Mr Wright, 31, said: “It was awesome to win. I’d been chuffed just to be shortlisted so I was really, genuinely shocked to win. To win a national award, to get that recognition from those people, is fantastic. I’d like to think the judges appreciated all the different opportunities we try to give the students.”

Since taking on his job, and being promoted to course leader for the subject, Mr Wright has run trips to archaeological sites across the country, as well as to the Acropolis in Athens.

He has also written four books on the topic, hosted online seminars to boost his students’ learning, and hosts taster sessions for secondary school pupils to learn about classical civilisations.
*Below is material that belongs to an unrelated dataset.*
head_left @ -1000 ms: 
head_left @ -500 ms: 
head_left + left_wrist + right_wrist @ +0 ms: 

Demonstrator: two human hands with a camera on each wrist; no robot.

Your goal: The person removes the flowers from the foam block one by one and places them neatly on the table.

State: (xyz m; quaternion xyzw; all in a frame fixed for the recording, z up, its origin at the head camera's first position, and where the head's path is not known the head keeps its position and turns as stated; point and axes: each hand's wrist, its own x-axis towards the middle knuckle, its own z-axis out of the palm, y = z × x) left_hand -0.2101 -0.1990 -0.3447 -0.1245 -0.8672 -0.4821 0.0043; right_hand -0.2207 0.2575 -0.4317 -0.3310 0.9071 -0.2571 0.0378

And along with some of his students, all dressed as Romans, Mr Wright has ‘invaded’ primary school classes to make history come to life for younger children.

He said: “I’ve always thought that classical civilisations is viewed as a private school subject but I think it can be a real tool in broadening pupils’ aspirations.

“People love good stories and this is such a relevant subject, it’s not just history, there’s social stuff, politics, art, literature.”

Mr Wright had been nominated for the award by his students and colleagues.

He joined hundreds of other teachers at the awards ceremony held at the Grosvenor House Hotel, Park Lane, in London, on Friday.